## Try it
Every entry below should come back unchanged, except that the pictures are dropped.

## Collected data
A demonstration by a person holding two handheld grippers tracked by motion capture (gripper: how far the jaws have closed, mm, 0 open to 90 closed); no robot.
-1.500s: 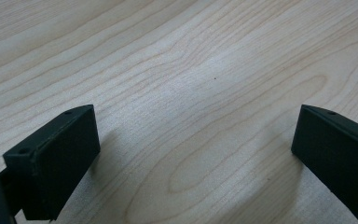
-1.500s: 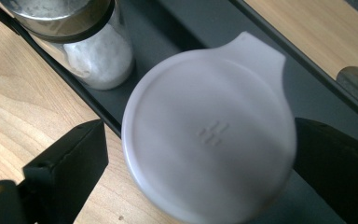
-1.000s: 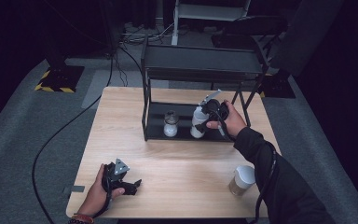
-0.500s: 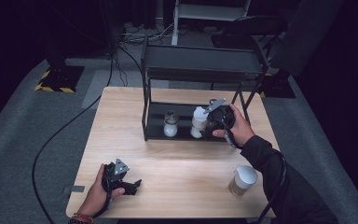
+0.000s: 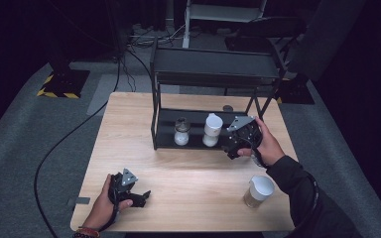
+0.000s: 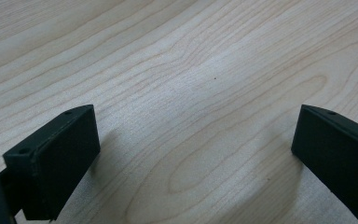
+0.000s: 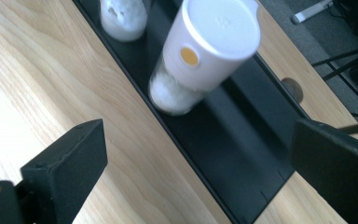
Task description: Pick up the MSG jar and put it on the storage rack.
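Two jars already stand on the bottom tray of the black rack [image 5: 213, 74]: the white-capped jar [image 5: 212, 130] and, at its 9 o'clock, the smaller shaker [image 5: 181, 132]. Judging by that, placing is mostly done and one item is left, the white-lidded cup [image 5: 259, 191] on the wooden table [image 5: 198, 183] at 5 o'clock from the rack. Your right gripper [image 5: 234, 148] sits at 3 o'clock of the white-capped jar, apart from it, jaws spread wide and empty. Your left gripper [image 5: 138, 197] rests near the table's front edge at 7 o'clock, jaws also wide with only bare wood between them. Count: two grippers, two jars in the rack, one cup outside, one rack.
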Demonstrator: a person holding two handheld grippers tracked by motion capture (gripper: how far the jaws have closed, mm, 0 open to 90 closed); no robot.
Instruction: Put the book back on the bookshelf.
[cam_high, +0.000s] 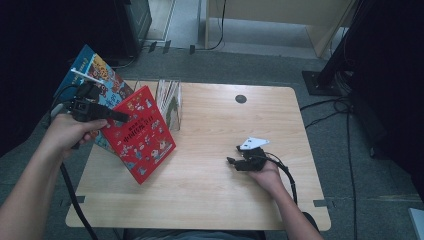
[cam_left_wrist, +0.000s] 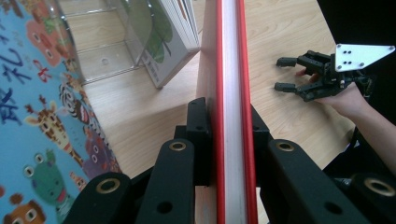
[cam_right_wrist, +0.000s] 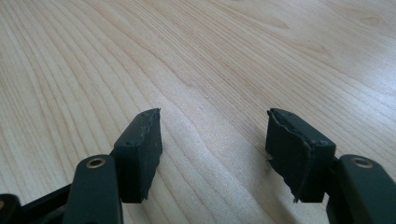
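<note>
Grey carpet surrounds a pale wooden table (cam_high: 210, 150), with cables trailing across the floor on the right and dark equipment at the far edges. On the table's far left stands a clear plastic rack (cam_high: 172, 102) holding a few thin books upright, and a blue picture book (cam_high: 97, 80) with cartoon animals leans beside it at the table's left edge.

At the left of the high view the left gripper (cam_high: 117, 116) pinches a red book (cam_high: 140, 132), its jaws pressed against both covers. The book is tilted, its lower corner resting on the tabletop just in front of the rack. In the left gripper view the red book (cam_left_wrist: 231, 93) runs edge-on straight up between the black jaws, white page edges showing between the two red covers (the blue book fills that view's left side).

Well apart, toward the table's right half, the right gripper (cam_high: 232, 161) rests low on the wood in the person's hand, a grey three-cornered plate on top. Its jaws stand spread with nothing between them; the right gripper view shows bare wood grain in the gap between the two worn pads (cam_right_wrist: 140, 149).
</note>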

## Answer for the task
A demonstration by a person holding two handheld grippers tracked by motion capture (gripper: how far the jaws have closed, mm, 0 open to 90 closed); no robot.
-1.500s: 
-1.500s: 
-1.000s: 
-0.500s: 
+0.000s: 
+0.000s: 
+0.000s: 
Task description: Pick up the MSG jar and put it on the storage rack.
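Two jars already stand on the bottom tray of the black rack [image 5: 213, 74]: the white-capped jar [image 5: 212, 130] and, at its 9 o'clock, the smaller shaker [image 5: 181, 132]. Judging by that, placing is mostly done and one item is left, the white-lidded cup [image 5: 259, 191] on the wooden table [image 5: 198, 183] at 5 o'clock from the rack. Your right gripper [image 5: 234, 148] sits at 3 o'clock of the white-capped jar, apart from it, jaws spread wide and empty. Your left gripper [image 5: 138, 197] rests near the table's front edge at 7 o'clock, jaws also wide with only bare wood between them. Count: two grippers, two jars in the rack, one cup outside, one rack.
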Demonstrator: a person holding two handheld grippers tracked by motion capture (gripper: how far the jaws have closed, mm, 0 open to 90 closed); no robot.
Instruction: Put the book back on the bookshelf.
[cam_high, +0.000s] 
[cam_left_wrist, +0.000s] 
[cam_right_wrist, +0.000s] 
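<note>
Grey carpet surrounds a pale wooden table (cam_high: 210, 150), with cables trailing across the floor on the right and dark equipment at the far edges. On the table's far left stands a clear plastic rack (cam_high: 172, 102) holding a few thin books upright, and a blue picture book (cam_high: 97, 80) with cartoon animals leans beside it at the table's left edge.

At the left of the high view the left gripper (cam_high: 117, 116) pinches a red book (cam_high: 140, 132), its jaws pressed against both covers. The book is tilted, its lower corner resting on the tabletop just in front of the rack. In the left gripper view the red book (cam_left_wrist: 231, 93) runs edge-on straight up between the black jaws, white page edges showing between the two red covers (the blue book fills that view's left side).

Well apart, toward the table's right half, the right gripper (cam_high: 232, 161) rests low on the wood in the person's hand, a grey three-cornered plate on top. Its jaws stand spread with nothing between them; the right gripper view shows bare wood grain in the gap between the two worn pads (cam_right_wrist: 140, 149).
</note>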

This output has been given in full.